Telco giants Ericsson and Telefónica are betting on green bonds to finance their energy transition, and together have raised more than €1.3 billion in the past week.

Ericsson today issued its first sustainability-linked bond for €500 million with a maturity of four and a half years, saying the proceeds will be used exclusively for energy efficiency investments. Meanwhile Telefónica closed this year’s third green bond issuance last week with a 10-year, €850 million transaction, which will also be allocated to energy investments.

The two transactions suggest that appetite is strong for bonds linked to sustainability performance – at least in the telco sector – and confirm predictions that corporate green bonds are making a come-back.

In its latest ESG Bond Supply Outlook, ING Bank notes that although “the sustainability bond format has hardly been used in 2023 thus far” in the corporate world, the instrument “could reappear on the market in 2024”. The bank forecasts about €63 billion of corporate green bond issuances next year.

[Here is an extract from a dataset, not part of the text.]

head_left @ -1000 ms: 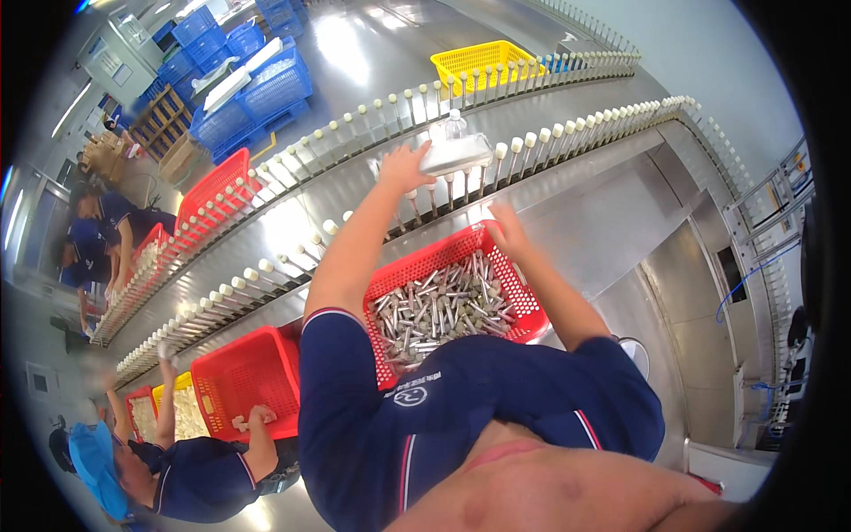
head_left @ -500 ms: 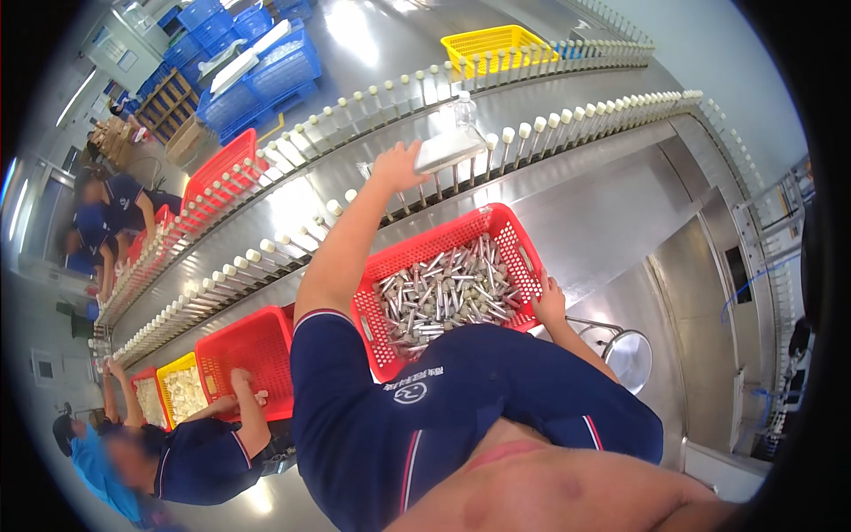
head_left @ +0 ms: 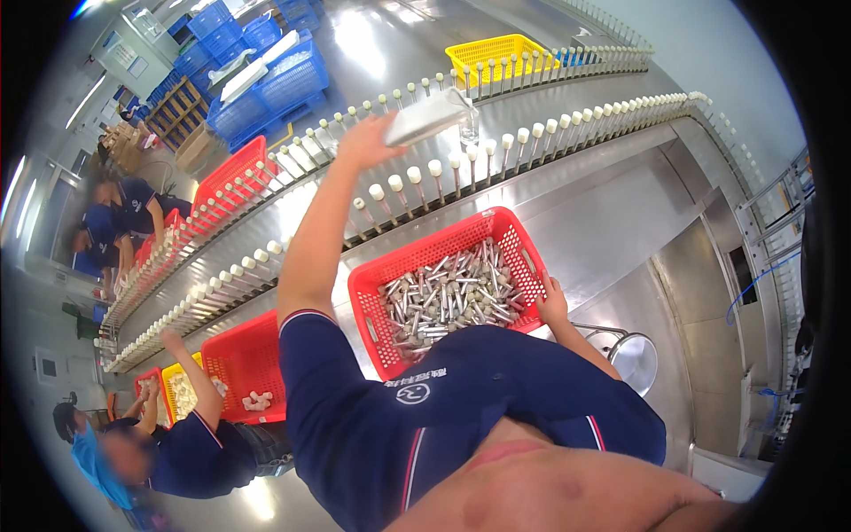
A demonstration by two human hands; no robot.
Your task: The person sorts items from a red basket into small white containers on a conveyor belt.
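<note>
My left hand [head_left: 366, 142] reaches out over the line of upright rods. It is closed round the near end of a white, flat, oblong thing [head_left: 432, 115], whose kind I cannot make out. Beside its far end stands a clear bottle [head_left: 469, 133]. Against my body sits a red basket [head_left: 365, 306], heaped with short silvery metal pieces that have dull, pale ends [head_left: 448, 297]. My right hand [head_left: 552, 303] grips the right rim of this basket, its fingers partly hidden.
Rods with white caps [head_left: 523, 136] form a long curved row in front of me, with a second row [head_left: 505, 66] beyond. A yellow basket [head_left: 483, 53] stands at the back. Co-workers [head_left: 199, 452] work at my left, near another red basket [head_left: 253, 363]. A round metal pan [head_left: 635, 363] is at right.
My left hand has moved up and left with the white oblong thing, uncovering capped rods. My right hand stays on the basket. The nearby co-worker's arm has lifted out of the other red basket.
</note>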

Two other companies are currently seeking to raise green funding in the form of sustainability-linked bonds on the European market: wind turbine maker Vestas and mining firm Imerys, whose Chief Financial Officer Sébastien Rouge and Chief Sustainability Officer Leah Wilson gave a joint presentation to investors earlier this week.

Green bonds: aligning sustainability and finance strategies

For both Ericsson and Telefónica, green bonds are part of a plan to align the companies’ financing activities with their sustainability goals: this month, the Spanish telco announced a goal to link 40% of its total funding activities with sustainability KPIs.

At Ericsson, CFO Carl Mellander explains that “issuing the bond is a direct consequence of our work to fully integrate sustainability into our finance operations, including last year’s launch of our Green Financing Framework”. 

“The proceeds raised will support R&D investments in enhanced energy performance in both existing and future solutions. This will strengthen operators’ competitiveness and enable further societal climate action through solutions made possible by mobile connectivity,” he adds.

Joint bookrunners on the Ericsson bond are Citi, Credit Agricole CIB, Danske Bank, Deutsche Bank and SEB – which updated its sustainable finance targets last week.

Read also: BT to offer low-carbon internet to business clients from January

Green bonds are perceived as one of the more mature areas of the broad sustainable finance ecosystem, with clear guidelines on the use of proceeds and now even an EU government standard to ensure their quality.

But as a relatively new instrument, they could soon face their first major test as the first large issuers start missing their ESG targets. Some predict this will be the case for oil and gas firm Enel at the end of this year, which would trigger the largest step-up in the history of this market.